19 de abril de 2026

Primer vuelo de migrantes deportados desde EE.UU. llega a la base naval de Guantánamo

El uso de la base de Guantánamo para albergar a migrantes plantea preguntas sobre el futuro de las políticas migratorias de EE.UU. y la sostenibilidad de las instalaciones, que han sido objeto de controversia durante años. Mientras tanto, el gobierno continúa defendiendo su enfoque, argumentando que esta medida es necesaria para hacer frente a los desafíos del flujo migratorio y la capacidad de las autoridades para gestionar de manera eficaz los recursos disponibles.

Ph: Fox News

El martes por la noche, un vuelo militar estadounidense aterrizó en la bahía de Guantánamo, Cuba, con el primer grupo de migrantes deportados desde Estados Unidos, marcando el inicio de lo que se espera sea un aumento en el número de migrantes enviados a la base naval estadounidense.

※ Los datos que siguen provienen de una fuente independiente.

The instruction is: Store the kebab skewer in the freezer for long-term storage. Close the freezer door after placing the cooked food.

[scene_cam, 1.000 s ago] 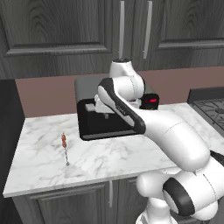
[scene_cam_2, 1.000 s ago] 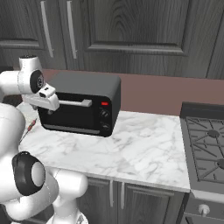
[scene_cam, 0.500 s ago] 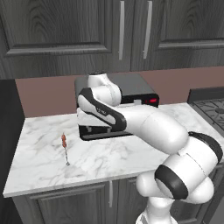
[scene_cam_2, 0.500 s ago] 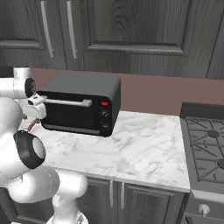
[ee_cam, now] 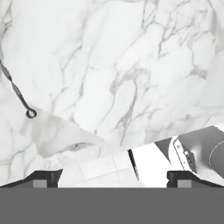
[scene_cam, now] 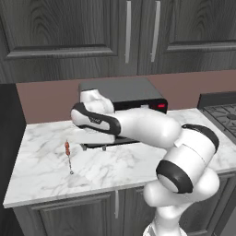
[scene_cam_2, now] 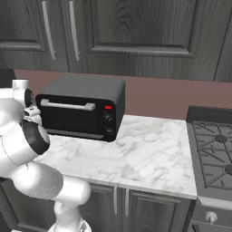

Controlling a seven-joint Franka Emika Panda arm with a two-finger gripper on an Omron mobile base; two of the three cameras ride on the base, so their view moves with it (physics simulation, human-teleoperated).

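One kebab skewer [scene_cam: 68,155] lay on the marble counter [scene_cam: 41,156], at about nine o'clock from the one black toaster oven [scene_cam_2: 81,113], apart from it, meat end toward the wall. The gripper [ee_cam: 113,177] hung spread wide above the marble, grasping nothing; the skewer's ring end sat at its ten o'clock.

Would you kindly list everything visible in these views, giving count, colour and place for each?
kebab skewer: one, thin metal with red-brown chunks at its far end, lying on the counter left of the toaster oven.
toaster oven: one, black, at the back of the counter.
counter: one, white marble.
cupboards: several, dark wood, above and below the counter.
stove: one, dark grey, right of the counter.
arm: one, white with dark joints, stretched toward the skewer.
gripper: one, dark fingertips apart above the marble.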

Esta instalación, que durante décadas fue utilizada principalmente para detener a extranjeros relacionados con los atentados terroristas del 11 de septiembre de 2001, ahora se utilizará para albergar a migrantes en un contexto migratorio cada vez más complejo.

El Secretario de Defensa de EE.UU., Pete Hegseth, quien estuvo destinado en Guantánamo durante su servicio activo, describió la base como «el lugar perfecto» para albergar a los migrantes deportados. En respuesta a la creciente operación, el Departamento de Defensa ha desplegado más tropas en la base para ayudar con las operaciones de retención y logística. En la actualidad, unos 300 militares estadounidenses están prestando apoyo en las instalaciones, y este número podría aumentar o disminuir dependiendo de las necesidades del Departamento de Seguridad Nacional, la principal agencia federal encargada de la gestión de la migración en el país. Al menos 230 de esos militares son marines del 6º Regimiento de Marines, que comenzaron a llegar el pasado viernes.

Sin embargo, esta decisión ha generado críticas de organizaciones de derechos humanos. Amy Fischer, directora del Programa de Derechos de Refugiados e Inmigrantes de Amnistía Internacional Estados Unidos, calificó la medida como «profundamente cruel y costosa». Según Fischer, la reubicación de los migrantes en Guantánamo dejará a las personas sin acceso a abogados, familia ni sistemas de apoyo, lo que las arrojará a lo que denominó un «agujero negro», donde sus derechos humanos podrían ser vulnerados sin que haya una supervisión adecuada. Fischer también instó al gobierno estadounidense a cerrar la base de Guantánamo de forma definitiva.